## Required work
For the material that follows, return exactly the lines from the one with "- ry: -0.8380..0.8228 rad" through the one with "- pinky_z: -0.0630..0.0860", both ends included.

========

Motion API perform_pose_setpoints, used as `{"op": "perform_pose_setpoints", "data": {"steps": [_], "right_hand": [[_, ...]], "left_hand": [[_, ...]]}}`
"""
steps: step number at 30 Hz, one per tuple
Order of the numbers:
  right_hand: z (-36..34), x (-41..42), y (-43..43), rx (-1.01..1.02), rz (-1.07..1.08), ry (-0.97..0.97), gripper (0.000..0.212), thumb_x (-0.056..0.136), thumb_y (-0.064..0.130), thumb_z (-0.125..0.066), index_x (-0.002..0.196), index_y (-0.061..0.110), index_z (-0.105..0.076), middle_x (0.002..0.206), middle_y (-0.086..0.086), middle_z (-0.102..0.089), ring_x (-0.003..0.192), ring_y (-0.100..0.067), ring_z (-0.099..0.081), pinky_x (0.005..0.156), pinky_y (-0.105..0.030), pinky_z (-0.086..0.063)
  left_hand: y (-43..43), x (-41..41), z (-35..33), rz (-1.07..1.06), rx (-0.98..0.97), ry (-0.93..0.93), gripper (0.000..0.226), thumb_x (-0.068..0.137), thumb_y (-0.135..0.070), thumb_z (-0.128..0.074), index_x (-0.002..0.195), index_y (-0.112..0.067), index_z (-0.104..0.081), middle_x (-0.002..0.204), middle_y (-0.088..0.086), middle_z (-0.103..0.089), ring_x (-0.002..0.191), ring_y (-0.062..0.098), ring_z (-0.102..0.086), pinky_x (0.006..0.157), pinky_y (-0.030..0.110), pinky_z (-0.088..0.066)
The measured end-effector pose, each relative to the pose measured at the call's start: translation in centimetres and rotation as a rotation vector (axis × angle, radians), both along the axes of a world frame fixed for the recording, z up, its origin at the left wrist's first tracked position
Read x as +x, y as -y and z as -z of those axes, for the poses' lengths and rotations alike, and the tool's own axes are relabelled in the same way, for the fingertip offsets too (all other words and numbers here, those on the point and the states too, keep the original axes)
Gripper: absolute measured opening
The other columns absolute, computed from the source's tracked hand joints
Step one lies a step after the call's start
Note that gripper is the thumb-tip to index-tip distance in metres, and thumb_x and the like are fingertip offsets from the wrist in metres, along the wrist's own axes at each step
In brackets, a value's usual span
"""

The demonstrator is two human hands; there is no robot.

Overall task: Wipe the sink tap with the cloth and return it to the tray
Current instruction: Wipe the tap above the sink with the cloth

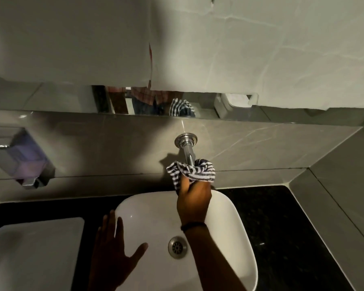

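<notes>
One cloth (194, 172), dark-and-white striped, bunched around the outer end of the tap (187, 151). Tap is a chrome pipe coming straight out of the grey tiled wall (261, 148) through a round flange; the spout tip is hidden under the cloth.

Right hand (194, 199) reaches up from below the tap and is closed around the cloth, clamping it onto the pipe. Fingers are buried in the fabric, so only the back of the hand and the wrist show. Dark band (194, 225) on that wrist.

Left hand (114, 248) is well below and left of the tap, fingers spread, palm down, holding nothing. It sits over the left rim of the sink (235, 238); cannot tell whether it touches the rim.

Sink is a white rounded bowl directly under the tap, empty apart from its metal drain (177, 247).

Tray (36, 255), a pale rounded rectangle, lies on the black counter (282, 227) far left of and below the tap, just beside the sink. Nothing in it.

Soap dispenser (17, 156) is wall-mounted well left of the tap, with purplish liquid inside.

Mirror strip (72, 99) runs above the tap and reflects the cloth. White box (235, 101) sits above and right of the tap.
</notes>
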State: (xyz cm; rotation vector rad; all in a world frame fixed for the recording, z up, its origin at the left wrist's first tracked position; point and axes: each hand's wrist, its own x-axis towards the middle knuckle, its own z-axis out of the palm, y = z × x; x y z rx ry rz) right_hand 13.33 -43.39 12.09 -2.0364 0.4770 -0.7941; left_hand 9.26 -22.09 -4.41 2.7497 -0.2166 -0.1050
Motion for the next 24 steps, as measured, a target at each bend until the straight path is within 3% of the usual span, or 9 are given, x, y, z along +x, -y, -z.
{"op": "perform_pose_setpoints", "data": {"steps": [3,6,8,12,15,18,21,24], "right_hand": [[1.2,-1.5,-0.6,0.054,-0.039,-0.074,0.05,0.089,0.027,-0.055,0.133,0.005,-0.065,0.15,-0.004,-0.054,0.147,0.001,-0.033,0.121,-0.011,-0.01],[1.0,-2.0,-0.6,-0.01,-0.053,-0.095,0.046,0.089,0.033,-0.053,0.125,0.012,-0.072,0.146,-0.003,-0.057,0.147,-0.017,-0.039,0.122,-0.016,-0.014],[-0.7,-0.5,-0.2,0.007,0.002,-0.06,0.053,0.091,0.036,-0.05,0.13,0.006,-0.067,0.146,-0.01,-0.059,0.143,-0.024,-0.046,0.123,-0.02,-0.021],[-0.8,-0.6,-0.4,0.023,0.03,-0.029,0.056,0.091,0.034,-0.049,0.138,0.004,-0.058,0.148,-0.011,-0.056,0.143,-0.023,-0.047,0.122,-0.036,-0.029],[0.2,-2.7,-1.2,0.05,-0.002,-0.125,0.056,0.09,0.047,-0.049,0.131,0.013,-0.066,0.144,0.004,-0.056,0.142,-0.018,-0.046,0.121,-0.034,-0.031],[-1.9,-1.6,-0.9,-0.025,0.029,-0.194,0.052,0.091,0.046,-0.051,0.131,0.016,-0.066,0.141,-0.003,-0.062,0.136,-0.022,-0.053,0.116,-0.032,-0.037],[-7.5,1.4,0.2,-0.094,0.024,-0.44,0.043,0.094,0.044,-0.056,0.128,0.018,-0.059,0.127,-0.008,-0.068,0.117,-0.032,-0.064,0.092,-0.034,-0.048],[-11.9,5.5,0.8,-0.02,-0.051,-0.789,0.048,0.094,0.043,-0.061,0.131,0.013,-0.059,0.135,-0.013,-0.064,0.124,-0.034,-0.059,0.101,-0.037,-0.045]], "left_hand": [[0.0,0.1,0.1,-0.001,-0.017,0.021,0.124,0.072,-0.097,-0.028,0.16,-0.011,-0.017,0.172,0.013,0.0,0.158,0.034,-0.001,0.123,0.06,-0.021],[0.0,0.3,0.3,0.007,-0.005,0.001,0.125,0.071,-0.098,-0.028,0.16,-0.011,-0.018,0.172,0.012,0.001,0.158,0.034,-0.001,0.123,0.06,-0.021],[0.0,0.4,0.2,-0.004,0.002,0.012,0.124,0.071,-0.098,-0.029,0.16,-0.012,-0.018,0.172,0.011,0.001,0.158,0.033,0.0,0.124,0.058,-0.019],[0.1,0.1,0.2,-0.003,0.013,0.004,0.124,0.071,-0.097,-0.03,0.16,-0.013,-0.016,0.172,0.012,0.0,0.158,0.034,-0.002,0.124,0.056,-0.016],[0.1,0.2,0.5,0.017,-0.005,-0.006,0.125,0.07,-0.097,-0.029,0.16,-0.012,-0.016,0.172,0.014,-0.004,0.157,0.037,-0.008,0.122,0.053,-0.017],[0.0,0.6,0.2,0.017,0.009,-0.032,0.125,0.07,-0.098,-0.028,0.159,-0.01,-0.023,0.171,0.016,-0.007,0.156,0.038,-0.01,0.122,0.048,-0.013],[0.0,0.5,-0.1,0.002,0.019,-0.021,0.126,0.07,-0.099,-0.029,0.159,-0.01,-0.023,0.172,0.012,-0.001,0.158,0.033,-0.001,0.124,0.047,-0.009],[0.0,0.2,-0.1,-0.004,0.011,0.001,0.125,0.07,-0.098,-0.029,0.159,-0.01,-0.022,0.172,0.011,0.001,0.158,0.031,0.001,0.125,0.051,-0.012]]}}
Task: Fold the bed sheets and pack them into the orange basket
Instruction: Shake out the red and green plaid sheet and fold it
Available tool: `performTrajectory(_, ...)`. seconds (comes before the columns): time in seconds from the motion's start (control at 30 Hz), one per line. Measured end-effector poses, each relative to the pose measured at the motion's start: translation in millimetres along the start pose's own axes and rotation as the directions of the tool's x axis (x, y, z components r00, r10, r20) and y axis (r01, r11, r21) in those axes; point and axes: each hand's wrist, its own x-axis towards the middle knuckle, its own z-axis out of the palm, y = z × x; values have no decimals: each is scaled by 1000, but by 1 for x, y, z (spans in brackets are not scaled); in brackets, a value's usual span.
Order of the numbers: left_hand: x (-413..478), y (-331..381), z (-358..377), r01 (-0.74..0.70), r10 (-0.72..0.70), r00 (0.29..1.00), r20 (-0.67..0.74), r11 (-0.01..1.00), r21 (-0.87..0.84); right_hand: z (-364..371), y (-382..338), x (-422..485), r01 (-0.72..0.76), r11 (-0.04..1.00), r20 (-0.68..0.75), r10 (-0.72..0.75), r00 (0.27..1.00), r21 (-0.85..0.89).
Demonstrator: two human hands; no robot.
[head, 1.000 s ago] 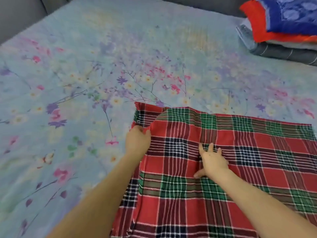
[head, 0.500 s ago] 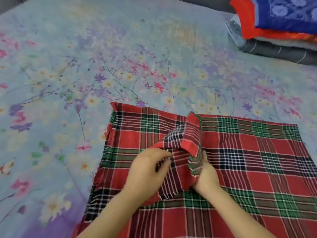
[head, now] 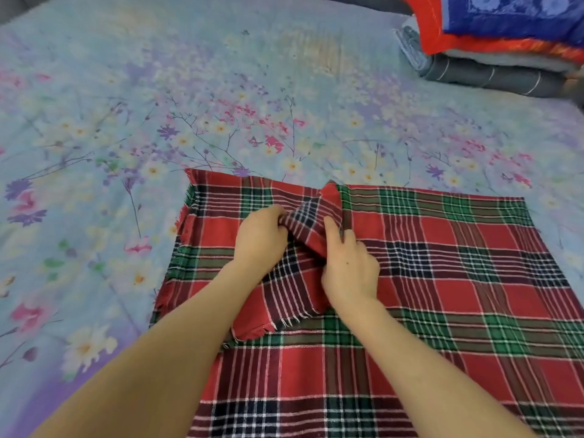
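While spread over a wide bed with a pale blue floral cover [head: 221, 90], red, green and navy plaid bed sheet [head: 458, 279] mid-fold; orange basket not in view.

Well apart at the far right, stack of folded blue, red and grey linens [head: 493, 58]. Left hand [head: 259, 238] curled tight on the bunched plaid beside the raised ridge [head: 330, 200]; right hand [head: 350, 267] pinching that ridge between thumb and fingers, fringed corner flap [head: 284, 298] turned back between the wrists. Best done, likely, by drawing both grips apart to flatten the ridge, lining fringe up with the straight edge, then pressing the crease flat.
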Motion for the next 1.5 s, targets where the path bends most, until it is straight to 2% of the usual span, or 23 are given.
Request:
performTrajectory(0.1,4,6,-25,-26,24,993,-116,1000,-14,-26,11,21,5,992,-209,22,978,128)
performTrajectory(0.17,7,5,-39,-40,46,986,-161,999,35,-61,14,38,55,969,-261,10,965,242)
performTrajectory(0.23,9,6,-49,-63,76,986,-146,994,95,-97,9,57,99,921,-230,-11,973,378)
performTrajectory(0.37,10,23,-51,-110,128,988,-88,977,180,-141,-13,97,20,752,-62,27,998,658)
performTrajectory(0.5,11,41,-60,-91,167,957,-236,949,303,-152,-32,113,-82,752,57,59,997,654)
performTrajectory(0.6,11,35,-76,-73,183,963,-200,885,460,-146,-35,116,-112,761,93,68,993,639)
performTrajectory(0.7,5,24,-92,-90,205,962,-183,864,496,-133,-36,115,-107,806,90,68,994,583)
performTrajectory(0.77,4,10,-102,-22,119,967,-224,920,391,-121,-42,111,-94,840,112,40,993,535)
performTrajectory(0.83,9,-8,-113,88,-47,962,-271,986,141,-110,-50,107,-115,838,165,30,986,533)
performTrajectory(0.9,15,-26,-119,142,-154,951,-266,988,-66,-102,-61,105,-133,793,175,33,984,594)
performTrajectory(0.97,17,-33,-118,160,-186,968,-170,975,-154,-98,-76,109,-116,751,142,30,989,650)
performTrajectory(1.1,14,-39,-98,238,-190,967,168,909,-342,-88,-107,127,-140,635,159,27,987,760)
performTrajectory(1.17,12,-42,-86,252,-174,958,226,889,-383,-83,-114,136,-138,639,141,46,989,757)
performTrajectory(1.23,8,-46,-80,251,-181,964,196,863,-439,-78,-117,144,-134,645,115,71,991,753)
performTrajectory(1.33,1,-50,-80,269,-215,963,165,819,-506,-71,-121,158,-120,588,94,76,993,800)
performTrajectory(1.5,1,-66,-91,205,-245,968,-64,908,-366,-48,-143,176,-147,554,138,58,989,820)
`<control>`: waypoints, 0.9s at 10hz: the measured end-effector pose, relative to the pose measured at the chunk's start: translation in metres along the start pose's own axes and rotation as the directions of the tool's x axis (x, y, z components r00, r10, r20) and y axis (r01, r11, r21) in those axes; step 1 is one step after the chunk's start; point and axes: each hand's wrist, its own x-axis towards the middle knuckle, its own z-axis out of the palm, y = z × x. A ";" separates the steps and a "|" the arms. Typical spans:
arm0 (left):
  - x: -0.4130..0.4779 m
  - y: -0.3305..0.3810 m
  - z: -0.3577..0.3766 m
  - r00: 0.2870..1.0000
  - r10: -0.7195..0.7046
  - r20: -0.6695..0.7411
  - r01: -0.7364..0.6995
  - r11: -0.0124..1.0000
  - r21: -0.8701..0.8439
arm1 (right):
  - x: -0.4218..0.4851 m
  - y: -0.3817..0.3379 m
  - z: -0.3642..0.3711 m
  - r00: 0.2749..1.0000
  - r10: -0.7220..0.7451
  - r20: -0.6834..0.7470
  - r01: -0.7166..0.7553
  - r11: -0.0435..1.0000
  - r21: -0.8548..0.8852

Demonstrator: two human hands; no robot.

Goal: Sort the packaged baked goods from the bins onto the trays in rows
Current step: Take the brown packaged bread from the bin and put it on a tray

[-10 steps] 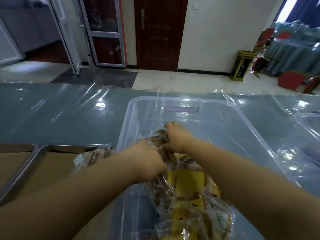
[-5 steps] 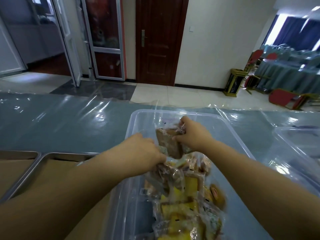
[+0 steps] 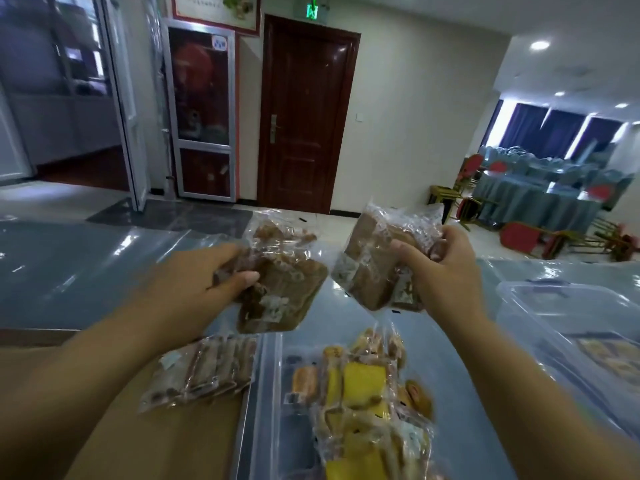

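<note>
My left hand (image 3: 204, 278) grips brown baked goods in clear wrap (image 3: 284, 292), held in the air above the bin's left wall. My right hand (image 3: 436, 268) holds another brown packaged loaf (image 3: 370, 268) raised over the bin. Below them the clear plastic bin (image 3: 259, 393) holds several yellow and orange packaged cakes (image 3: 367, 393). On the tray (image 3: 207, 441) with its brown liner at the lower left lies one pack of brown pastry sticks (image 3: 204, 372).
A second clear bin (image 3: 568, 327) stands at the right with some packs inside. The table is covered in shiny blue plastic sheeting (image 3: 86, 268). Beyond it are a dark wooden door (image 3: 304, 112), glass doors and stacked chairs.
Both hands have lifted out of the bin, each with a brown pack, and moved apart. The camera has tilted up, so the bin now sits lower in view.
</note>
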 end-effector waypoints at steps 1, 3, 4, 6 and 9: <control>-0.024 -0.030 -0.021 0.995 -0.059 -0.084 0.054 0.996 -0.065 | -0.020 -0.031 0.025 1.000 -0.005 0.010 0.004 0.996 0.091; -0.081 -0.115 -0.061 0.959 -0.253 -0.128 0.244 0.966 -0.083 | -0.067 -0.086 0.107 0.980 0.072 0.185 -0.093 0.990 0.109; -0.107 -0.163 -0.074 0.926 -0.374 -0.060 0.368 0.926 -0.086 | -0.088 -0.106 0.159 0.944 0.133 0.302 -0.127 0.991 -0.041; -0.146 -0.251 -0.071 0.822 -0.544 0.171 0.565 0.815 -0.127 | -0.124 -0.098 0.253 0.788 0.313 0.531 -0.179 0.941 -0.288; -0.121 -0.315 -0.036 0.710 -0.666 0.229 0.689 0.725 -0.025 | -0.156 -0.008 0.361 0.650 0.577 0.494 -0.390 0.811 -0.435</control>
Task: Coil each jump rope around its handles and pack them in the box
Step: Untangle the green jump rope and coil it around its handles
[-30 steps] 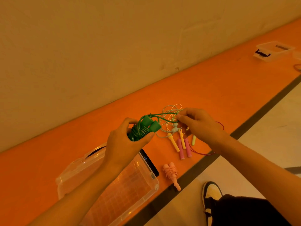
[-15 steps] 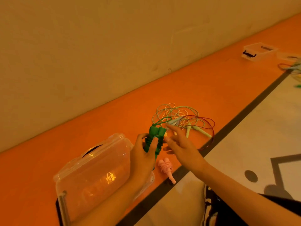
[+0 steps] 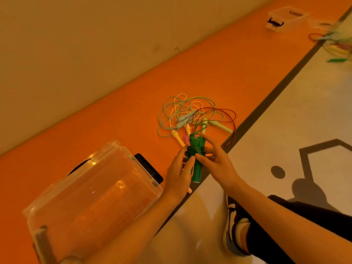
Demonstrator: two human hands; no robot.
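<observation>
Fingers of my left hand (image 3: 179, 176) and right hand (image 3: 215, 161) close from both sides on the green jump rope (image 3: 196, 159), cord wound tight around its paired handles, held upright above the floor. Left of it, the clear plastic box (image 3: 91, 193) sits open on the orange strip. Beyond my hands, the loose ropes (image 3: 190, 117) lie tangled. Far off, another clear box (image 3: 285, 18).
</observation>
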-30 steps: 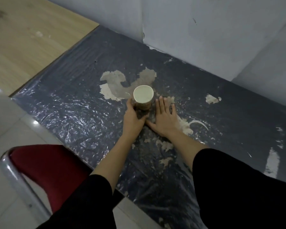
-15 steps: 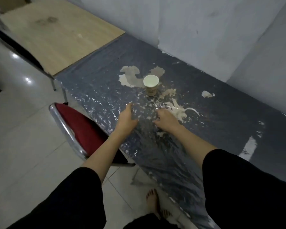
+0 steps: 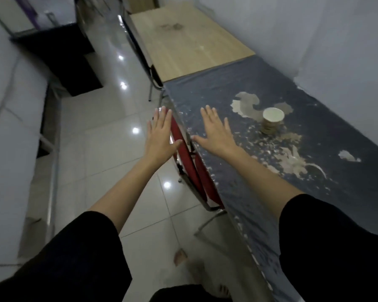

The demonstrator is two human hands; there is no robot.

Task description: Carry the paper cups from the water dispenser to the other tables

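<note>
A paper cup (image 3: 272, 120) stands upright and alone on the dark, worn table (image 3: 327, 131) near the wall. My right hand (image 3: 216, 131) hovers flat over the table's left part, fingers spread, well to the left of the cup and holding nothing. Beside it, my left hand (image 3: 160, 136) is stretched out past the table's edge, above the red chair and the floor, also flat with fingers apart.
A red chair (image 3: 194, 168) with a metal frame is tucked against the table's edge. A light wooden table (image 3: 183, 40) adjoins at the far end. Glossy tiled floor (image 3: 109, 149) runs along the left, with a dark cabinet (image 3: 59, 55) farther back. My bare foot (image 3: 181, 257) shows below.
Both hands let go of the cup and drew back to the left, away from it. The view swung left, so the cup now lies off to the right and more floor shows.
</note>
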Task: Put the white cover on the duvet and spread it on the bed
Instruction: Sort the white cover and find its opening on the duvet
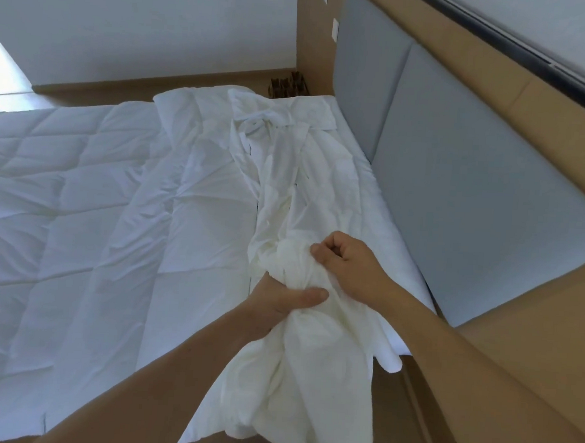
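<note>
The white cover (286, 187) lies bunched in a long crumpled strip along the head end of the bed, from the far corner to me, and hangs down in front of me. My left hand (280, 302) grips a gathered bunch of it from below, thumb across the cloth. My right hand (346, 261) pinches the same bunch just above, fingers curled into the folds. The quilted white duvet (64, 209) spreads over the bed to the left, partly under the cover.
A grey padded headboard (455, 196) in a tan wooden frame runs along the right. A white wall and wooden skirting stand beyond the bed. A small brown object (286, 85) sits at the far corner by the headboard. Tan floor shows at the lower right.
</note>
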Demonstrator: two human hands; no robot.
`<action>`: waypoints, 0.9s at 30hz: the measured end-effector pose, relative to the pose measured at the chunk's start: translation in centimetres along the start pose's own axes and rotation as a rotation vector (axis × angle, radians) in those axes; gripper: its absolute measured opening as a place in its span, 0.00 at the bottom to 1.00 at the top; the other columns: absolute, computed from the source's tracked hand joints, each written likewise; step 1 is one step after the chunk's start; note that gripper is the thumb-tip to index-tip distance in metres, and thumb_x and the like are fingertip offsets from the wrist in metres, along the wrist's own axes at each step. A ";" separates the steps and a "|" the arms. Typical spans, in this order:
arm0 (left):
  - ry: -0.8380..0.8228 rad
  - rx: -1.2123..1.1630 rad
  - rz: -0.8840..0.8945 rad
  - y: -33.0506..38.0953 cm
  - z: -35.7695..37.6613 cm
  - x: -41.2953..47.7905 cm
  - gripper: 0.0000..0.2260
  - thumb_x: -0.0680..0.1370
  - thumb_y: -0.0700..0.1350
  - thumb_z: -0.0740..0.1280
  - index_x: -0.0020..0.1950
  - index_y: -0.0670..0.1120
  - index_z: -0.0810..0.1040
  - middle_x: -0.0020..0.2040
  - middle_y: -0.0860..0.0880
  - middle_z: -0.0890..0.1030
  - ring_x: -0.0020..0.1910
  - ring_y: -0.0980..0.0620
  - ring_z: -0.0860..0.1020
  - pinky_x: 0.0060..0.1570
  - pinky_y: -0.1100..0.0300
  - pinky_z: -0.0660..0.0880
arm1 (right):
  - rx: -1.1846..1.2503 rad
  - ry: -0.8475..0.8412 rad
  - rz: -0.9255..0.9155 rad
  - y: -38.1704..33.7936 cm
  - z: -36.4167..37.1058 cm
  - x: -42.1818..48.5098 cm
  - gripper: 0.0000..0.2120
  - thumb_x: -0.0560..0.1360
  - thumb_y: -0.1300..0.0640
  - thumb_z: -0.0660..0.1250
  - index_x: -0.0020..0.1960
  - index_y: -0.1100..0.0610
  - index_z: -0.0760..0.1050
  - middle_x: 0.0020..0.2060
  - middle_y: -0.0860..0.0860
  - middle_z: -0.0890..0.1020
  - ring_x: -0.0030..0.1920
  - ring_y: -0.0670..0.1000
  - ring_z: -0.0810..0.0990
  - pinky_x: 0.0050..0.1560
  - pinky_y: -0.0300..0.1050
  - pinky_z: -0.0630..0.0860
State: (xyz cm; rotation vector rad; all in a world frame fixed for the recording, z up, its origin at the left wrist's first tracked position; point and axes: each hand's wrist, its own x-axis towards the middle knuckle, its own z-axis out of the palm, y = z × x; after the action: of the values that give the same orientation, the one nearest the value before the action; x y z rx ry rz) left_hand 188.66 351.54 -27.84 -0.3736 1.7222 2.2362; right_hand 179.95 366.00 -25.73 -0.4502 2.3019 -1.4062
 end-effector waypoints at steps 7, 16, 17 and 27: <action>-0.013 -0.085 -0.120 -0.4 -0.5 -0.1 0.23 0.66 0.38 0.73 0.62 0.39 0.79 0.56 0.37 0.83 0.55 0.37 0.82 0.53 0.44 0.80 | 0.016 0.030 0.044 -0.4 0.7 0.0 0.13 0.81 0.48 0.63 0.41 0.53 0.71 0.36 0.45 0.74 0.36 0.43 0.72 0.37 0.33 0.67; -0.297 -0.037 -0.265 0.1 -0.8 -0.8 0.22 0.74 0.38 0.70 0.68 0.41 0.76 0.60 0.38 0.80 0.60 0.38 0.79 0.59 0.45 0.77 | -0.310 -0.070 -0.079 -1.6 0.7 0.7 0.13 0.73 0.41 0.71 0.39 0.48 0.73 0.35 0.44 0.79 0.37 0.45 0.77 0.41 0.40 0.73; -0.308 -0.011 -0.277 0.1 -0.8 -0.8 0.22 0.74 0.38 0.70 0.69 0.41 0.75 0.62 0.37 0.79 0.62 0.37 0.78 0.61 0.43 0.76 | -0.299 -0.044 -0.084 -1.5 1.3 0.6 0.14 0.73 0.42 0.71 0.38 0.48 0.73 0.34 0.44 0.78 0.37 0.44 0.77 0.41 0.40 0.73; 0.038 0.010 -0.332 -0.8 -2.0 -1.6 0.18 0.60 0.35 0.67 0.49 0.38 0.82 0.41 0.41 0.80 0.39 0.43 0.80 0.39 0.54 0.78 | 0.180 0.063 0.063 1.9 0.5 -0.8 0.10 0.76 0.48 0.71 0.56 0.49 0.79 0.51 0.44 0.83 0.53 0.44 0.81 0.56 0.41 0.76</action>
State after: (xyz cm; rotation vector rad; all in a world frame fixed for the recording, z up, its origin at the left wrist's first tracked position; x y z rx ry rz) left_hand 190.47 349.64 -28.46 -0.6512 1.5562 1.9919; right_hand 180.74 366.81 -27.46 -0.2807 2.1913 -1.5998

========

## Exercise solution
  - ry: -0.8380..0.8228 rad
  - rx: -1.2123..1.1630 rad
  - rz: -0.8840..0.8945 rad
  - y: -33.0506..38.0953 cm
  - z: -35.7695..37.6613 cm
  - x: -41.2953..47.7905 cm
  - gripper: 0.0000..0.2260
  - thumb_x: -0.0680..0.1370
  - thumb_y: -0.0700..0.1350
  - thumb_z: -0.0740..0.1280
  - index_x: -0.0020..0.1950
  - index_y: -0.0670..0.1120
  - index_z: -0.0810..0.1040
  - middle_x: -0.0020..0.2040
  - middle_y: -0.0860..0.0880
  - middle_z: -0.0890..0.1030
  - ring_x: -0.0020..0.1910
  - ring_y: -0.0980..0.0620
  - ring_z: -0.0860..0.1020
  - pinky_x: 0.0060..0.1570
  - pinky_y: -0.1100..0.0300
  - pinky_z: -0.0660..0.0880
arm1 (right):
  - rx: -1.1846..1.2503 rad
  - ry: -0.8475..0.8412 rad
  - rz: -0.9255..0.9155 rad
  - y: -38.1704..33.7936 cm
  - z: -36.4167..37.1058 cm
  - x: -42.1818..48.5098 cm
  - gripper: 0.0000..0.2120
  - thumb_x: -0.0560..0.1360
  - thumb_y: -0.1300..0.0640
  - thumb_z: -0.0660..0.1250
  - index_x: -0.0020..0.1960
  - index_y: -0.1100..0.0610
  - index_z: -0.0760..0.1050
  - middle_x: 0.0020..0.2060
  - middle_y: -0.0860..0.0860
  - middle_z: -0.0890..0.1020
  - ring_x: -0.0030..0.1920
  - ring_y: -0.0670..0.1000
  - ring_z: -0.0810..0.0990
  - pinky_x: 0.0050..0.1560
  - pinky_y: -0.0300..0.1050
  - pinky_z: -0.0630..0.0860

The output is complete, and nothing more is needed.